Now that the Democratic party has taken control of the White House and both chambers of Congress, there may be new legislation passed that impacts the way inheritances are taxed. We will provide some insight in this post.
Elimination of Stepped-Up Basis
Let’s say that your rich uncle passes away, and he leaves you a thousand shares of stock. The stock is worth $100 a share, but he bought it years ago when it was valued at $10 a share.
Your uncle paid $10,000 for the stock, and it grew in value by $90,000 while it was in his possession. The question is this: do you have to pay the capital gains tax on the $90,000 gain?
Clearly, your uncle would have been required to pay the tax if he would have sold the stock while he was living. However, when you inherit the assets, they would get a stepped-up basis.
For capital gains purposes, the meter would be reset, and you would not be responsible for the gains that took place during your uncle’s life. If you keep the stock and you sell it later after it appreciates beyond the $100,000 in value, you would pay capital gains tax on those fresh gains.
During the Democratic presidential primary season, some of the candidates floated the idea of a so-called “wealth tax.” Joe Biden was not one of them, but he made a proposal that would in effect be an additional tax on the wealthy.
He stated that he would like to do away with the step-up in basis, and he would use the revenue to help fund free junior college tuition for American students. It remains to be seen if this will come to fruition, but it is an issue that you should be aware of if you intend to use this loophole.
Estate Tax Exclusion
The federal estate tax carries a 40 percent maximum rate, so it can take a significant bite out of your legacy. However, most people do not have to be concerned about this tax, because you can transfer a large amount tax-free before the remainder would be subject to taxation.
This amount is called the estate tax credit or exclusion. In 2011, a $5 million exclusion was established via legislative mandate, and it was retained through 2017 with adjustments to account for inflation. During that year, the exclusion was $5.49 million.

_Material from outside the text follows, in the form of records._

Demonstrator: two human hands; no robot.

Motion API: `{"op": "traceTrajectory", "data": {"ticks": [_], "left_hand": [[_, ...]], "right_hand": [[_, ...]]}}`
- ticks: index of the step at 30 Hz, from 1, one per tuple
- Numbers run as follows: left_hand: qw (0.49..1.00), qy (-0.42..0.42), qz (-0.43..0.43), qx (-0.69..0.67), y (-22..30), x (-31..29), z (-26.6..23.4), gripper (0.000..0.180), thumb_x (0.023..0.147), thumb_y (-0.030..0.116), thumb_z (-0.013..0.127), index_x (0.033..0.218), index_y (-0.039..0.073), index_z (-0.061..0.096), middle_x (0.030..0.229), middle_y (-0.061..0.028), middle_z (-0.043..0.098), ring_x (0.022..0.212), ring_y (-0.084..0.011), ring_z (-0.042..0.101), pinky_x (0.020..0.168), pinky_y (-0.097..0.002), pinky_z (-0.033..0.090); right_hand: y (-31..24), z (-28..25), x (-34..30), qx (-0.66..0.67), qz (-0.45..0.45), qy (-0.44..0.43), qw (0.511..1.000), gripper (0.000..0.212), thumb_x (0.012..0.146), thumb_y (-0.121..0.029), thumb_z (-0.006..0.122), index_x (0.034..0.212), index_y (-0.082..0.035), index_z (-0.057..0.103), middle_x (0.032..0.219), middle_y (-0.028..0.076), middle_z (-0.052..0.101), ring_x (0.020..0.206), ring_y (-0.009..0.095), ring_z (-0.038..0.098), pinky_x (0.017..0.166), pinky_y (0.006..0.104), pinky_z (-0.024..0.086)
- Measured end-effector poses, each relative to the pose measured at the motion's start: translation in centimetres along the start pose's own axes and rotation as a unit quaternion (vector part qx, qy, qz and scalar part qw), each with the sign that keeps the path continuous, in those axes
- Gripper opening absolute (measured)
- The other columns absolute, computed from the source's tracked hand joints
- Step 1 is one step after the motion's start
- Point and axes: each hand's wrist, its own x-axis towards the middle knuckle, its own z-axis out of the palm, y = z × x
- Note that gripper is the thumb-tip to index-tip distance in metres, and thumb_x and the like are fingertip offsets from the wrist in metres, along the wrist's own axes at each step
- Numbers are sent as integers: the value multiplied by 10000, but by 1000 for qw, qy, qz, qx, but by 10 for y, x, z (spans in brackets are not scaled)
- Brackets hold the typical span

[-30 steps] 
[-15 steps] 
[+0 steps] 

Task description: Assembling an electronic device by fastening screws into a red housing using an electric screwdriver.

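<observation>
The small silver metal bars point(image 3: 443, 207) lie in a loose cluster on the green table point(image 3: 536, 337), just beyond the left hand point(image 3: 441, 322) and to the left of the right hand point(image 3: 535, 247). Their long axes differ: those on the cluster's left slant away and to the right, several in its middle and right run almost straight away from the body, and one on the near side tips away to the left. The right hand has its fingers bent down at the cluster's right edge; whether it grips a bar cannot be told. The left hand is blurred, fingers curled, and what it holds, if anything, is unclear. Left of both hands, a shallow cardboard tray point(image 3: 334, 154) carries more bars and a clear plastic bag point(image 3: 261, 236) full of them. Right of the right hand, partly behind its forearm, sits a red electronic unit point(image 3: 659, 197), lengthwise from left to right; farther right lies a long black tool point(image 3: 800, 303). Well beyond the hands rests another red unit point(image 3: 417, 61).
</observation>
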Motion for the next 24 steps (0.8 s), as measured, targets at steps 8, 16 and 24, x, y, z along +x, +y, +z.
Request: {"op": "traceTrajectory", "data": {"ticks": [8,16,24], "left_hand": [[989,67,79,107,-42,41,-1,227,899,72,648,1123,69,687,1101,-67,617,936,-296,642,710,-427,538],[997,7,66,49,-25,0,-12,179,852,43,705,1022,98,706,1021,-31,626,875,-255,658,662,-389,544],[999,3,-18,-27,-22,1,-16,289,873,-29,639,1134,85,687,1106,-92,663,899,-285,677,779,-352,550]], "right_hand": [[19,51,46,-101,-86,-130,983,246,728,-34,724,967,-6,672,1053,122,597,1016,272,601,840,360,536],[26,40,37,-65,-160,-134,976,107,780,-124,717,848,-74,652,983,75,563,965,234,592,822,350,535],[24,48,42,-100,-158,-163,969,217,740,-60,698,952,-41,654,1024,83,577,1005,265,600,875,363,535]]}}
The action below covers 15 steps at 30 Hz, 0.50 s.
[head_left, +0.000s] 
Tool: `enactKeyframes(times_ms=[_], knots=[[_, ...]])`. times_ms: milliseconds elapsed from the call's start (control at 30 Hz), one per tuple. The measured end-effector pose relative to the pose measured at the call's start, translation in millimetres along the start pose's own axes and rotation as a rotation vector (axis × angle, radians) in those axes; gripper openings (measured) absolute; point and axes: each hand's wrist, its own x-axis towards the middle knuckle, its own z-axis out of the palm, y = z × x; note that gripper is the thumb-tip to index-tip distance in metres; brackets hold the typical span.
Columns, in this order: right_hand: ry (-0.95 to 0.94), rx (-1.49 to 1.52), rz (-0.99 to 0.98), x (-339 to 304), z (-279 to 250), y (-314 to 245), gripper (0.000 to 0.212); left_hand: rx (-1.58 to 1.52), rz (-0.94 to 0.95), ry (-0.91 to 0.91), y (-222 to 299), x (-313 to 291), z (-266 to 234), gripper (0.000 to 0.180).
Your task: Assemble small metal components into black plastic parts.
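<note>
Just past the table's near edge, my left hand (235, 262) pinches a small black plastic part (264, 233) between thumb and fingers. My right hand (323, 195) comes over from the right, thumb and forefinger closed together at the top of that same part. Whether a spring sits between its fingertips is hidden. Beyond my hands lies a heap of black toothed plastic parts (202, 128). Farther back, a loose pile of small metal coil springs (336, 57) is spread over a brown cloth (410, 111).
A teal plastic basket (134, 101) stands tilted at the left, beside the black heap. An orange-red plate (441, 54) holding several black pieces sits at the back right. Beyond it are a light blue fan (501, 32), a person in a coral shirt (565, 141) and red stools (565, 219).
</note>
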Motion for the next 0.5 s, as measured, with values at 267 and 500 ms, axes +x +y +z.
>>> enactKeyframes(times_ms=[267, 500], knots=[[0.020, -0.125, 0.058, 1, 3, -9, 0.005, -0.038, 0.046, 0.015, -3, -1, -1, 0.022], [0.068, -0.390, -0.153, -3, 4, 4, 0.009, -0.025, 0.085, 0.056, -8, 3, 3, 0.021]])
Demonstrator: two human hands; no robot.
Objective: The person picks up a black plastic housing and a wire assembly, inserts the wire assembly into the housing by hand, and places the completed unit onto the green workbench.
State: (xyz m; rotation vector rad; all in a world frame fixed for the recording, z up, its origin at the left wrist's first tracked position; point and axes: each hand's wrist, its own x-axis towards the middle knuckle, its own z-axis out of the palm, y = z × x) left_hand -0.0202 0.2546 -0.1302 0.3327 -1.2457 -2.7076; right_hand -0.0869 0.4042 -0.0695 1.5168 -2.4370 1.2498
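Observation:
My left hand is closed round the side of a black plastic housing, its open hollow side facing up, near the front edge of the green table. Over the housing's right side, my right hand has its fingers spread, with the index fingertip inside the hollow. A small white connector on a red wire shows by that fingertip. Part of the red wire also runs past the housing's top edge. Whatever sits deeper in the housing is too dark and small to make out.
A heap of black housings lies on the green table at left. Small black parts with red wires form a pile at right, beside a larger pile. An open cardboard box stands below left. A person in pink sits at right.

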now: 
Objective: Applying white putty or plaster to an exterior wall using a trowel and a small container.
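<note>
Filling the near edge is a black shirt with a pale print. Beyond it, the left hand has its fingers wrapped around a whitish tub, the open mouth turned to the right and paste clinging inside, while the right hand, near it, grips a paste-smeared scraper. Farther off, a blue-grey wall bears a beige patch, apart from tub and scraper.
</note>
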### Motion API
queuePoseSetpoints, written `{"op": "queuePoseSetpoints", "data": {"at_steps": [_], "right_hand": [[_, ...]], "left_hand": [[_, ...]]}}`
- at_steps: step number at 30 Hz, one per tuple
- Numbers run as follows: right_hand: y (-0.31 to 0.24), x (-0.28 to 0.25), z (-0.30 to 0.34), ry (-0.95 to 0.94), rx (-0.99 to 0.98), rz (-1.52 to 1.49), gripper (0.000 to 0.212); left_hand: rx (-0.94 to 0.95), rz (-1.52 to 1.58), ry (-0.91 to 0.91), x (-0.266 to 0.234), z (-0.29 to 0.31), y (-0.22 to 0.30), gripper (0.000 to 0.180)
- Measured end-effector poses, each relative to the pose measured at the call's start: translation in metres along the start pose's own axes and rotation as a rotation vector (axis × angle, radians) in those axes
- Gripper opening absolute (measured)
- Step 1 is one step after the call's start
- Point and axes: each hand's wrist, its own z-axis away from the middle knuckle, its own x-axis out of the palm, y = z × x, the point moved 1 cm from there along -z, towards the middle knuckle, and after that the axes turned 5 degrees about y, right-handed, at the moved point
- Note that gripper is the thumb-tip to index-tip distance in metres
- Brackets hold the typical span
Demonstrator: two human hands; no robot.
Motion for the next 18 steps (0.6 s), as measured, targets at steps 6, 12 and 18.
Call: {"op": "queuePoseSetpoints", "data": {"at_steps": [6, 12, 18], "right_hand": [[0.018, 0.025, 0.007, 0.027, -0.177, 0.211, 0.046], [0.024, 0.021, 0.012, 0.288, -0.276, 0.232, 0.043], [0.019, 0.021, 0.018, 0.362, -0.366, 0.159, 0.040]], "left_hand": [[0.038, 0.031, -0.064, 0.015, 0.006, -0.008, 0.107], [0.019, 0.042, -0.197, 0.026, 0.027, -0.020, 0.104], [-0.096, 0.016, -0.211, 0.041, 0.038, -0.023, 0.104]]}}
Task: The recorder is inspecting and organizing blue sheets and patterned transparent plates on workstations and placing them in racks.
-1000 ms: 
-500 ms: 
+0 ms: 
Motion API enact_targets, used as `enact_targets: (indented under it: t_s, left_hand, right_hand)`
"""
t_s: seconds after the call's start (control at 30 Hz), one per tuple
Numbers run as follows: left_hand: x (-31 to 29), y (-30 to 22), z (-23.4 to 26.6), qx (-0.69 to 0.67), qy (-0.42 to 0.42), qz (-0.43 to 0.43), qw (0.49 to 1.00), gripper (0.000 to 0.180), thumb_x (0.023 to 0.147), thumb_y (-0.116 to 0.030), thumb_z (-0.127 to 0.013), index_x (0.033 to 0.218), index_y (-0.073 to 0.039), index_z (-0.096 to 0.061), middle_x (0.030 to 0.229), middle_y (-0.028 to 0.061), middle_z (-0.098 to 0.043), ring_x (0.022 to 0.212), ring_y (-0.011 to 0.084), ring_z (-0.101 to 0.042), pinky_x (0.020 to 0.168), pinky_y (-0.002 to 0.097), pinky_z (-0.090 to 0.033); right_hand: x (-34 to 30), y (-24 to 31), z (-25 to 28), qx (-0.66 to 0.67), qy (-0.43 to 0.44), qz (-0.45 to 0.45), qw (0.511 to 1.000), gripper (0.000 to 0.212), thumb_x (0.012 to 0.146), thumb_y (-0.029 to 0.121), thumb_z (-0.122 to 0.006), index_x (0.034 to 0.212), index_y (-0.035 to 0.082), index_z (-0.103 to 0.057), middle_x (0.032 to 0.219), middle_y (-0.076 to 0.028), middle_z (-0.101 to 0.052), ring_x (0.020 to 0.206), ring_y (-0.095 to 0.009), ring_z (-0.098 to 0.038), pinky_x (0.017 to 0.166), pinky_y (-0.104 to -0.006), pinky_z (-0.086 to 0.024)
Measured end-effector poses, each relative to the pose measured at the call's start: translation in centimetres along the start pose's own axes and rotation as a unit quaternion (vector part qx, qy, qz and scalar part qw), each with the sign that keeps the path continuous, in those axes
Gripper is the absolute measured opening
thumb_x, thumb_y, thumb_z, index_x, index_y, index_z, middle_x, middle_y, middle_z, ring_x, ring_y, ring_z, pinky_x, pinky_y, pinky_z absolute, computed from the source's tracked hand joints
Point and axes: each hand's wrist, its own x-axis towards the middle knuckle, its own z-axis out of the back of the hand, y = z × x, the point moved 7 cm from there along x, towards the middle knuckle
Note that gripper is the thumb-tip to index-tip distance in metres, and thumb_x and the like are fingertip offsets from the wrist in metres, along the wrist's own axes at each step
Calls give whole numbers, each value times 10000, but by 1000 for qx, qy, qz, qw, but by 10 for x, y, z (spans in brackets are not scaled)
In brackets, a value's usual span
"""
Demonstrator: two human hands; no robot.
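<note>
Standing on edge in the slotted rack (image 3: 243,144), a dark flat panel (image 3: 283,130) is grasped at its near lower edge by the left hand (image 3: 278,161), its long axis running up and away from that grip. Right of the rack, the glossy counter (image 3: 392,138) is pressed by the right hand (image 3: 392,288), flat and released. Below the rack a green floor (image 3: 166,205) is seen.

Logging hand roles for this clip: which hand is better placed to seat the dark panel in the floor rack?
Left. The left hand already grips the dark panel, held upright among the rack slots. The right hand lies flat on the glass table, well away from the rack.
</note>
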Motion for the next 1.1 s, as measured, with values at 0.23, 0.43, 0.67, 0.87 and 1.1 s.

At the end of 2017, the Tax Cuts and Jobs Act was enacted, and it took effect in 2018. It raised the exclusion to $11.18 million, and this figure has remained in place since then with inflation adjustments. In 2021, the estate tax exclusion is $11.7 million.
While he was a candidate, Biden expressed his desire to return the estate tax exclusion to “traditional levels.” Since the exclusion was in the $5 million range for seven years recently, it is logical to assume that this is the level he was referring to when he stated the policy position.
As it stands right now, the provision in the Tax Cuts and Jobs Act that raised the exclusion is going to expire or sunset at the end of 2025. If no new legislation is enacted in the meantime, the exclusion will go back to the 2017 level of $5.49 million adjusted for inflation.
Of course, a tax law can be passed in the meantime that accelerates the timetable, and the Democratic majority makes this a distinct possibility. This is another situation that will unfold over the coming months and years, and we will pass along updates if and when they become available.